In his fiction, though, the Detroit author, sportswriter, radio personality and philanthropist has taken a more ecumenical approach to morality and the afterlife. Sometimes Albom’s characters wander through heaven, which can be a physical place (“The Five People You Meet In Heaven” and its sequel). Sometimes they are granted the ability to spend time with their dead relatives (“For One More Day”), are admonished for turning their backs on Godly ideas like living each moment to its fullest (“The Time Keeper”), or are asked to put their blind faith in figures who may or may not themselves be God (“The Stranger In The Lifeboat”).

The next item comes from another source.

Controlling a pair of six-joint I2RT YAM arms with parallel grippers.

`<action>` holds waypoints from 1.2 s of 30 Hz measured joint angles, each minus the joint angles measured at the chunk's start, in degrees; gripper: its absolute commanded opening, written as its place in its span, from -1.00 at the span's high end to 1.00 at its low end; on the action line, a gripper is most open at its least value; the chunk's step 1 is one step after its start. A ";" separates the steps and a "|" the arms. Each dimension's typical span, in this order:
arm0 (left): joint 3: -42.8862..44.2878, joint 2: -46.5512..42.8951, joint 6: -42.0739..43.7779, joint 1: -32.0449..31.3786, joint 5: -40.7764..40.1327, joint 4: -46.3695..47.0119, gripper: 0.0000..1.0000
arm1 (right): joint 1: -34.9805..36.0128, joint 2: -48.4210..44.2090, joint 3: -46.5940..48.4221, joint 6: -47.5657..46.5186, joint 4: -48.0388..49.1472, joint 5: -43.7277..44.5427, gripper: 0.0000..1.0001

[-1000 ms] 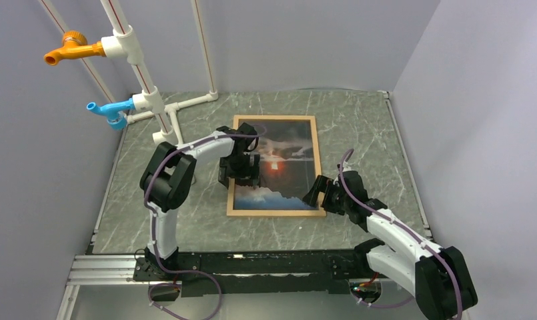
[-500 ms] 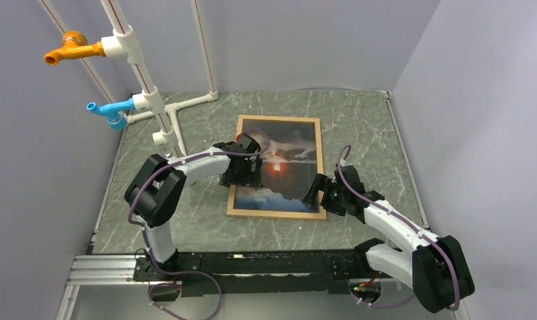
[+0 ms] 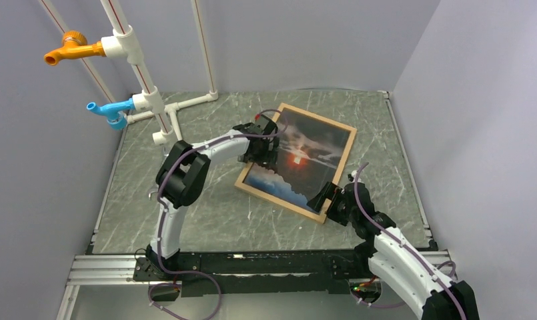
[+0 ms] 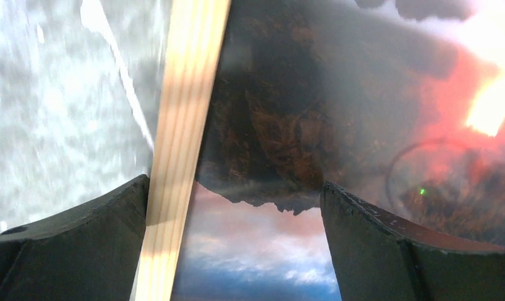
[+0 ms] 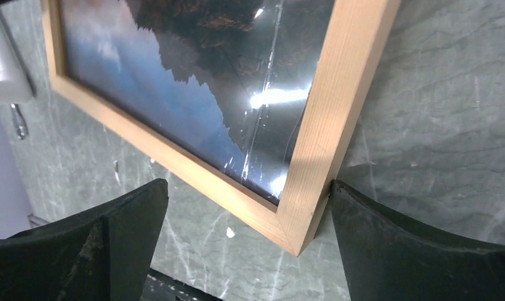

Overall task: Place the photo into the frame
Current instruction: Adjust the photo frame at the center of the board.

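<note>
photo (image 3: pixel 305 157) sits inside frame (image 3: pixel 279 202), skewed on table (image 3: pixel 212 213)

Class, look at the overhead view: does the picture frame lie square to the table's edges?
No, the frame sits skewed on the table, its long sides running diagonally to the table's edges.

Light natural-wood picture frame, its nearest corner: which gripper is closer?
Right. The right gripper straddles that corner of the frame; the left gripper straddles its left long rail.
</note>
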 measured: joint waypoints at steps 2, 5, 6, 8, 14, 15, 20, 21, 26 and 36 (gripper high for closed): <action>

“The Little Liar,” by contrast, is a squarely Jewish story. Like the 1969 Holocaust novel “Jacob the Liar,” by Jurek Becker, the story pivots on a Jew lying to his people about the Nazis. But unlike other Holocaust novels, Albom traces the repercussions of that moment for decades following the events of the Holocaust itself, through four central characters who wrestle with the trauma and violence of their past.
Even as it includes a great deal of historical detail — from the descriptions of the thriving prewar Jewish community of Salonika, Greece, to several real-life figures such as the Hungarian actress and humanitarian Katalin Kárady and Nazi hunter Simon Wiesenthal — the book also has plenty of Albom-isms. It’s largely structured as a giant morality tale about the nature of truth and lies, and is narrated by “Truth” itself. Aphorisms like “Truth be told” abound throughout the text.
“I didn’t want to write a ‘Holocaust book’ per se,” Albom told the Jewish Telegraphic Agency during a phone conversation earlier this fall. “With each one of my books, I tried to have some sort of overriding theme that I wanted to explore and that I thought might be inspirational to people.”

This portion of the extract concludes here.